Dans l'affaire T 1201/14, la chambre a énoncé concernant la preuve d'un transfert valide du droit de priorité, que la valeur probante des affidavits produits devait être déterminée par la chambre conformément au principe consacré de la libre appréciation des preuves. Quant au degré de conviction de l'instance, la chambre était d'accord avec l'intimé (opposant) que les circonstances de l'affaire exigeaient une preuve "au-delà de tout doute raisonnable" (plutôt qu'une preuve basée sur "l'appréciation des probabilités", comme cela était exigé dans la décision T 205/14, point 3.6.1 des motifs et la décision T 517/14 sur une affaire presque identique, point 2.7.1 des motifs). Il en était ainsi car, dans cette procédure inter partes, pratiquement l'ensemble des preuves se trouvait en la possession et la connaissance d'une seule partie au sens de la décision T 472/92 (JO 1998, 161, point 3.1 des motifs (concernant l'usage antérieur public), à savoir, le titulaire du brevet (requérant) dans le cas d'espèce, alors que l'autre partie (intimé) n'était pas en mesure de rassembler des preuves contraires. En tout état de cause, en ce qui concerne la deuxième cession du droit de priorité, l'allégation du requérant a été rejetée pour insuffisance de preuve.

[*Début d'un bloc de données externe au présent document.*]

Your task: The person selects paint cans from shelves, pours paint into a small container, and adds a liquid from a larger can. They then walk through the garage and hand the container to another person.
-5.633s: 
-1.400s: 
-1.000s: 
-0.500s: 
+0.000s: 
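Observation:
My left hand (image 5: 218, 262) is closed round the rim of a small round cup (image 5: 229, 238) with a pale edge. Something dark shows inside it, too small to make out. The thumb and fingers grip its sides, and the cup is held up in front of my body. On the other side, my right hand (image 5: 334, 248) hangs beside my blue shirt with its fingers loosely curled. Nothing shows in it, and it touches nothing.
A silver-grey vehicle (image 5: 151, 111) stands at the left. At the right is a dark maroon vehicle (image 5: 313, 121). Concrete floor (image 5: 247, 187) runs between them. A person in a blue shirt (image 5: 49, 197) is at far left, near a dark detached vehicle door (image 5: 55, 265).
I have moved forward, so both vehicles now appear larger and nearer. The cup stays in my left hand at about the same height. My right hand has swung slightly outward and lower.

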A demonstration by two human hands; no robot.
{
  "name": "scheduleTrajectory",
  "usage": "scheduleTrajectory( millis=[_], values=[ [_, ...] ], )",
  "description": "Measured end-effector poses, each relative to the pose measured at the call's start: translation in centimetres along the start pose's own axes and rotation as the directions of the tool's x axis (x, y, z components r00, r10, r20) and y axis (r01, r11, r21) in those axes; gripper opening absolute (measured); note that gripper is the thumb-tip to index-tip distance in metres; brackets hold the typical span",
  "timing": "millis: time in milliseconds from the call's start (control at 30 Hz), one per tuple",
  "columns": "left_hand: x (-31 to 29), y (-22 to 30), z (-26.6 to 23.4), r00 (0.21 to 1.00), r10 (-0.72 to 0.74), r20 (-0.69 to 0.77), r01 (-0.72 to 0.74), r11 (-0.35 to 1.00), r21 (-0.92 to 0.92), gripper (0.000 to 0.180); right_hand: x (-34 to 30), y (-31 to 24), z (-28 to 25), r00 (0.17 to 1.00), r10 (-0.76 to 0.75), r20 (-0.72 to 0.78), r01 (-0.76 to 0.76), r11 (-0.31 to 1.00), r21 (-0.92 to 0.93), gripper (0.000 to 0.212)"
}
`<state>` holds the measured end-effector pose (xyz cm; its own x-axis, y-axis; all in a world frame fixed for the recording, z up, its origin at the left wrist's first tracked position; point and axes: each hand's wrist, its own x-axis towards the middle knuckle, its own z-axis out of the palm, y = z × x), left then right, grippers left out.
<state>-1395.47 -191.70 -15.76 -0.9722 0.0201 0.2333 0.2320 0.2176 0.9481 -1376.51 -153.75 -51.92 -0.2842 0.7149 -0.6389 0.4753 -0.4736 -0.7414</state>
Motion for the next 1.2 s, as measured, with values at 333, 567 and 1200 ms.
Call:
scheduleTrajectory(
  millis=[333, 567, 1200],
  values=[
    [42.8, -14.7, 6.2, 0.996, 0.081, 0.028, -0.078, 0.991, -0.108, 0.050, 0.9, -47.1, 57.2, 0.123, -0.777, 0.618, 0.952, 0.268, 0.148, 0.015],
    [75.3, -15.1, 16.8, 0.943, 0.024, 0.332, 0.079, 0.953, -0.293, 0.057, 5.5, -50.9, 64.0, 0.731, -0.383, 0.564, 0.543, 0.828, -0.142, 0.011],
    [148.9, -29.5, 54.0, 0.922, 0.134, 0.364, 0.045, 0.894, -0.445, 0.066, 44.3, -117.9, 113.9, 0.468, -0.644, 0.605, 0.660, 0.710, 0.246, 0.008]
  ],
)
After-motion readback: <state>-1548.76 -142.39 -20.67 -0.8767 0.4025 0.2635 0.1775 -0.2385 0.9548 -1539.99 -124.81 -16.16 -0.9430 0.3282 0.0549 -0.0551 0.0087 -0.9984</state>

La décision T 2466/13 sur la validité formelle du transfert et le niveau de preuve requis, rappelle la jurisprudence relevant que la jurisprudence n'est pas univoque à cet égard : "balance des probabilités" dans les décisions T 205/14 et T 517/14 ; niveau de preuve plus strict dans T 1201/14. Finalement, la chambre estime qu'il n'était pas nécessaire de trancher cette question du niveau de preuve, dans la mesure où elle n'avait pas de doute en l'espèce que la cession était bel et bien intervenue.
Dans la décision plus récente T 407/15, la chambre a indiqué qu'indépendamment de la forme qu'aurait pu prendre le transfert du droit de priorité, la preuve de ce transfert devait être apportée pour permettre à la chambre de se prononcer sur la question. Le critère de preuve appliqué a été celui de l'appréciation des probabilités.
Voir avant tout le chapitre II.D.2.2. "Droit de priorité du demandeur ou de son ayant cause".